Filmed in Mexico City, The Air I Breathe had a 29-day shoot and over 50 location changes. Lee described the filming as "madness", and said: "We were running everywhere. It was so crazy. I think I got sick because I didn't sleep at all".

==Reception==
===Box office===
In the United States, The Air I Breathe had a one-week limited release run in seven theatres, where it made $25,775. Worldwide, the film grossed $2.6 million.

===Critical response===
Reviews for the film were overwhelmingly negative. Review aggregator website Rotten Tomatoes gave it an approval rating of 10% based on 40 reviews, with an average rating of 3.83/10. The site's consensus reads "The Air I Breathe is a jumbled indie production that accomplishes little save for the squandering of a talented cast". On Metacritic, the film has a score of 37 out of 100, based on 9 critics, indicating "generally unfavorable reviews". Most critics agreed that while the cast gave good performances, the film itself is overly pretentious to the point of comedy.

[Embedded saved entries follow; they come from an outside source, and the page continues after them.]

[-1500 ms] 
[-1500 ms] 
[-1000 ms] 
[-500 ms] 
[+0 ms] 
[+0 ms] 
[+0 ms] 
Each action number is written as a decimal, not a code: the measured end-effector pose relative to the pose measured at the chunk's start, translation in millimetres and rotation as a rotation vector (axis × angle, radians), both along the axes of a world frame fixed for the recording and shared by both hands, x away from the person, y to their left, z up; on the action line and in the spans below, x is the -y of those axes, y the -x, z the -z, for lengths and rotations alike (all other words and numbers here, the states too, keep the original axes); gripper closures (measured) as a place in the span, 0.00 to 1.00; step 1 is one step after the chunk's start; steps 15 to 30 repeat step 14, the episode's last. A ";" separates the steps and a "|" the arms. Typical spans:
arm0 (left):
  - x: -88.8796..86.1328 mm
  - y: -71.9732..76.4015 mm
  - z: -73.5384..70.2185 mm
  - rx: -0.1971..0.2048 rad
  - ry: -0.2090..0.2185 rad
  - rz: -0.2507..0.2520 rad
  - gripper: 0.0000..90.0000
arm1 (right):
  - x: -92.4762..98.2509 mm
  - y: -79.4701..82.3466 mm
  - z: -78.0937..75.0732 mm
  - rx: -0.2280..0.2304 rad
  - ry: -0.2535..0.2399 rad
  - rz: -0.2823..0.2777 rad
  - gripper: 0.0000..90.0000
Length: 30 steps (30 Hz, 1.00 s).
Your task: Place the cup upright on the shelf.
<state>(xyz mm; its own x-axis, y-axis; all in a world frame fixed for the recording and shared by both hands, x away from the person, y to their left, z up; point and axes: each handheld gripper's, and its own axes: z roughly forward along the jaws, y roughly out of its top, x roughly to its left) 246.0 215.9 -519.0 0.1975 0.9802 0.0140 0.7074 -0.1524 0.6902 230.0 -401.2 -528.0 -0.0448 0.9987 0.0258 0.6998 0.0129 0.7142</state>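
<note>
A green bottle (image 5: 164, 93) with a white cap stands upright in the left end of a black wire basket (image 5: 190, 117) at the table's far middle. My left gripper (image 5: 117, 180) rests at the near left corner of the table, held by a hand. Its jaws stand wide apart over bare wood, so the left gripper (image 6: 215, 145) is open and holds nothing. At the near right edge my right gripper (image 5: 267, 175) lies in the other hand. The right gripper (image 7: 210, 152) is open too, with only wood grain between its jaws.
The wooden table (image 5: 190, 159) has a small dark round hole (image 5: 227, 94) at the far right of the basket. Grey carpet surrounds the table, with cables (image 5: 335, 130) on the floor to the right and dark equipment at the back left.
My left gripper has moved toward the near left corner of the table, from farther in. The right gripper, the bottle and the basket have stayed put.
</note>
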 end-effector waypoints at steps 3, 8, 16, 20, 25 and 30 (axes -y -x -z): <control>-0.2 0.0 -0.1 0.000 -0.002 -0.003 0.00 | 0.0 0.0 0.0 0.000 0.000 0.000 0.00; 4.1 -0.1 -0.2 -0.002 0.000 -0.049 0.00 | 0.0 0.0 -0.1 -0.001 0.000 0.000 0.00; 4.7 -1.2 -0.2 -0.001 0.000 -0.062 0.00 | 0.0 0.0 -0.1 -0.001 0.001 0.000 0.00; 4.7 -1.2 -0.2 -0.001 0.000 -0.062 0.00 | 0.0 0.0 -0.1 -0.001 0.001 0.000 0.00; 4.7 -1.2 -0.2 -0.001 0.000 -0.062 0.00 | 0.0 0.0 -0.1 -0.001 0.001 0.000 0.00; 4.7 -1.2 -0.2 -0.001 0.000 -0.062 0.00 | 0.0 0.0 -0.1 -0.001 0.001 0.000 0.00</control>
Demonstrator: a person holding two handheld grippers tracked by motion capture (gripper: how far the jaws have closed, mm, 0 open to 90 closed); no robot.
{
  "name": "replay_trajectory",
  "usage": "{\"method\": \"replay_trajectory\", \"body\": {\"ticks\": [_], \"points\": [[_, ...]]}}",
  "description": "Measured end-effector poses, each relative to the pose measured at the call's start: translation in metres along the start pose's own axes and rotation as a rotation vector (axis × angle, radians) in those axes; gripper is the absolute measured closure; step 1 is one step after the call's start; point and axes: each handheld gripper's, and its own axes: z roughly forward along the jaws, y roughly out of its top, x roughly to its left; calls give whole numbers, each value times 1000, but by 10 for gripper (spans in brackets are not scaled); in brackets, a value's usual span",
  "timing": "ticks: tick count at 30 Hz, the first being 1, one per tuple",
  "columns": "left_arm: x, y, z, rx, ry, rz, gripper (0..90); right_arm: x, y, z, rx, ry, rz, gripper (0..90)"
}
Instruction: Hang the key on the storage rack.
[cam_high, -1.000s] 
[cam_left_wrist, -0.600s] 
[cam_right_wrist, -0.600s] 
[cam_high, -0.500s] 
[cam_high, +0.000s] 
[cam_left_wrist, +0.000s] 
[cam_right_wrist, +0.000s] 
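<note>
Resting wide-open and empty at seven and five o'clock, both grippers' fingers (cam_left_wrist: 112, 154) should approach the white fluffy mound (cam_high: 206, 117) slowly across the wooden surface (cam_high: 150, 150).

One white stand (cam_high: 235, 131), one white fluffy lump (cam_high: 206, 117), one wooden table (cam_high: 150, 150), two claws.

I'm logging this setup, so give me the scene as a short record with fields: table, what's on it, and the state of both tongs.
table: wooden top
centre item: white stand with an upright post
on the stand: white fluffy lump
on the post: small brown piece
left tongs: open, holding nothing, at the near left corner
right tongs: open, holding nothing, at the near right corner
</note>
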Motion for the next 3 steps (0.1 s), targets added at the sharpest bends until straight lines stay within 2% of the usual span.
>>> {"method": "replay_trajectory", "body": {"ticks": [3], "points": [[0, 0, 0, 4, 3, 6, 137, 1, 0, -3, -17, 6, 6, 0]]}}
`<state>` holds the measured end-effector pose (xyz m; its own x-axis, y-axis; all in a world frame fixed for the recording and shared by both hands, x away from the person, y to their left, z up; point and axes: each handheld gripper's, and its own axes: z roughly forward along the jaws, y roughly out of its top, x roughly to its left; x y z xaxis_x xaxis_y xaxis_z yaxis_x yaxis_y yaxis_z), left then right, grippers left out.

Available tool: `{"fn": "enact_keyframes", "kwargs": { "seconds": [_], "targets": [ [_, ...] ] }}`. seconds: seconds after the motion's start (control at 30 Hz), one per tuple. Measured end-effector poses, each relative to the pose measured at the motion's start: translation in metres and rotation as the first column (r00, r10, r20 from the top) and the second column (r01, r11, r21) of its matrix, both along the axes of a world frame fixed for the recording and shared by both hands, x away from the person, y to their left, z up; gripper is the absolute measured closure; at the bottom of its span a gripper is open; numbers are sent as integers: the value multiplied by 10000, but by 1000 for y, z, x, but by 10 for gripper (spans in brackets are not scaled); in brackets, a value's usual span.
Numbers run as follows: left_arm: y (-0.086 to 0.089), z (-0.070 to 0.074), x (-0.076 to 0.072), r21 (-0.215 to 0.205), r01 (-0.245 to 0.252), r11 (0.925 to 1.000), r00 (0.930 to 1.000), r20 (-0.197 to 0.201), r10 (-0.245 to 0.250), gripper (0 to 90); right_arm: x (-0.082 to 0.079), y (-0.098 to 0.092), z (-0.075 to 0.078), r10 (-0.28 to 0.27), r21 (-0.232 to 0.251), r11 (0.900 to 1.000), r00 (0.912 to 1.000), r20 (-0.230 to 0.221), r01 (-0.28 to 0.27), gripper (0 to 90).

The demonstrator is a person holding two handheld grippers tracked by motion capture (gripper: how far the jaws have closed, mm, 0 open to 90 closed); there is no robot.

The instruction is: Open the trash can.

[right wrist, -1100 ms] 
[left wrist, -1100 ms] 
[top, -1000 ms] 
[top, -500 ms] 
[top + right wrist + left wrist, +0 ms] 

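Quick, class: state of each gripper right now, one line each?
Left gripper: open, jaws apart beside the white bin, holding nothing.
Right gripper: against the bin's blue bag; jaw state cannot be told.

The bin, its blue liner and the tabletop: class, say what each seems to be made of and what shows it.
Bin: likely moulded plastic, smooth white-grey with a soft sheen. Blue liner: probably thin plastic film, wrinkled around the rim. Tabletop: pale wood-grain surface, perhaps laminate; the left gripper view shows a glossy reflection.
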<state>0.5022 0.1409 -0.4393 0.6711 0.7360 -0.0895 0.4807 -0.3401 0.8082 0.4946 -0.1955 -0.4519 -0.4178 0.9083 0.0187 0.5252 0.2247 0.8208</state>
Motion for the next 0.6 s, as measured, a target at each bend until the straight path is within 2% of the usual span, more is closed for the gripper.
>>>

Entertainment Weekly critic Lisa Schwarzbaum gave the film a "D−" and called it an "unintentional parody". Claudia Puig of USA Today conceded that each of the film's segments "has its moments" but that on the whole it lacked "an overarching vision". In the New York Daily News, Jack Mathews thought the film had a "convoluted screenplay" that went "0-4" on its segments, despite the "fine" performances from the cast. Carina Chocano agreed that the cast was of a "high-caliber" and "disport[ed] themselves admirably" in the Los Angeles Times, with special mention to Andy Garcia and Forest Whitaker, but ultimately felt that "the whole thing looks like a pirated knockoff" with "all the aesthetic innovation of a disposable razor commercial", showcasing "meaningless allegory, violence and pretension" that gets "more ludicrous by the minute" and is "good for an occasional laugh". Annabelle Robertson from Crosswalk also praised the cast, particularly for Forest Whitaker and Sarah Michelle Gellar, but criticized it as an "off-kilter copycat of Crash with lesser production values". Writing for Variety, Ronnie Scheib also agreed that the cast was "stellar" but deemed the film to be "morosely pretentious" and questioned who it was for as it "strains both credulity and patience".

==Home media==
The film was released on DVD and Blu-ray Disc on May 27, 2008, in the United States and includes a commentary, featurette, trailer and deleted scenes. It was released on DVD in the UK on September 15, 2008.